Museum Entry also covers Christmas Around the World and Holidays of Light, which will open in a few weeks, on Wednesday, November 16, A.D. 2022. This will be the 80th Christmas Around the World festival, as the first was held in 1942.
Tickets for Giant Dome Theater movies are $12 for adults and $9 for children, and free or discounted for Members. The same is true for Coal MineTours, Fab Lab workshops, and Dissect an Eye workshops in the Education Lab. For the U-505 On-Board Tour, tickets are $18 for adults, $14 for children, $17 for Adult Members, and $13 for Child Members.
The traveling exhibit of artworks comprised of LEGO bricks, The Art of the Brick, has been extended by popular demand through January 16, A.D. 2023. Tickets for this traveling exhibit are $14 for adults, $11 for children, and $7 for Members.

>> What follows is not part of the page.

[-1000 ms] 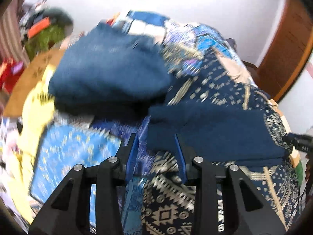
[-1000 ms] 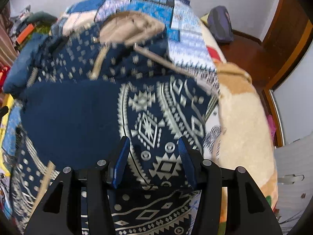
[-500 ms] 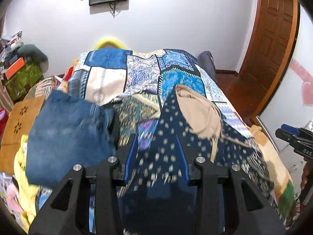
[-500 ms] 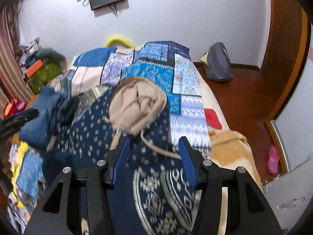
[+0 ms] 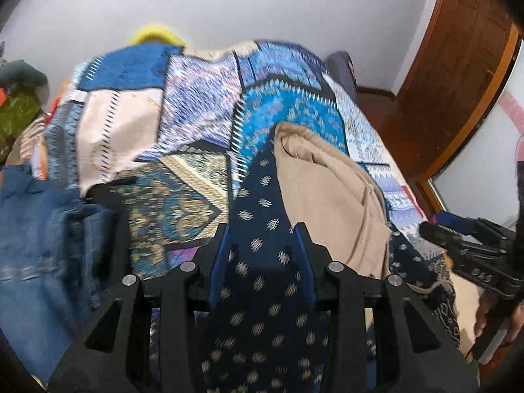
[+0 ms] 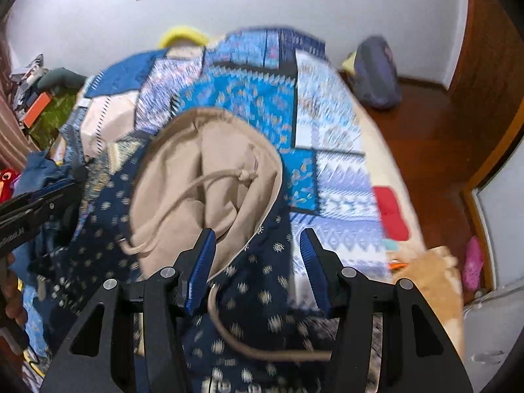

The Museum of Science and Industry is sometimes stylized as the Museum of Science and Industry, Chicago and as the Museum of Science + Industry, Chicago. One of the Museums in the Park, it is situated in the northeast corner of the Chicago Park District’s Jackson Park in East Hyde Park, a neighborhood along the shoreline in the Hyde Park Community Area on the South Side of Chicago. The Museum of Science and Industry is housed in the Palace of Fine Arts, the last pavilion left standing in Jackson Park from Chicago’s first World’s Fair, the World’s Columbian Exposition (1893).
It sits at the southwest corner of 57th Drive and DuSable Lake Shore Drive. [In 2020, the Chicago City Council voted to tack DuSable in front of Lake Shore Drive.] One southbound lane of DuSable Lake Shore Drive is closed from 57th Drive to Hayes Drive due to roadway work related to the construction of the Obama Presidential Center.
The address is 5700 South DuSable Lake Shore Drive. The phone number is (773) 684-1414. The Website is https://www.msichicago.org/.
The M.S.I. is open most days from 9:30 a.m. to 4:00 p.m., but it is open later during summertime and Christmastime, and other busy periods. It is closed on Thanksgiving Day and Christmas Day/the First Day of Christmas.
END NOTES
[1] This article is similar to, but significantly different from, an article I wrote for my more scholarly blog In the Garden City.
[2] The reason I wrote “most of the year” is because I recall at least one year that Mold-A-Rama™ machine in the Farm exhibit (now called Farm Tech) was re-purposed to produce Santa Claus figures during Christmas Around the World and Holidays of Light.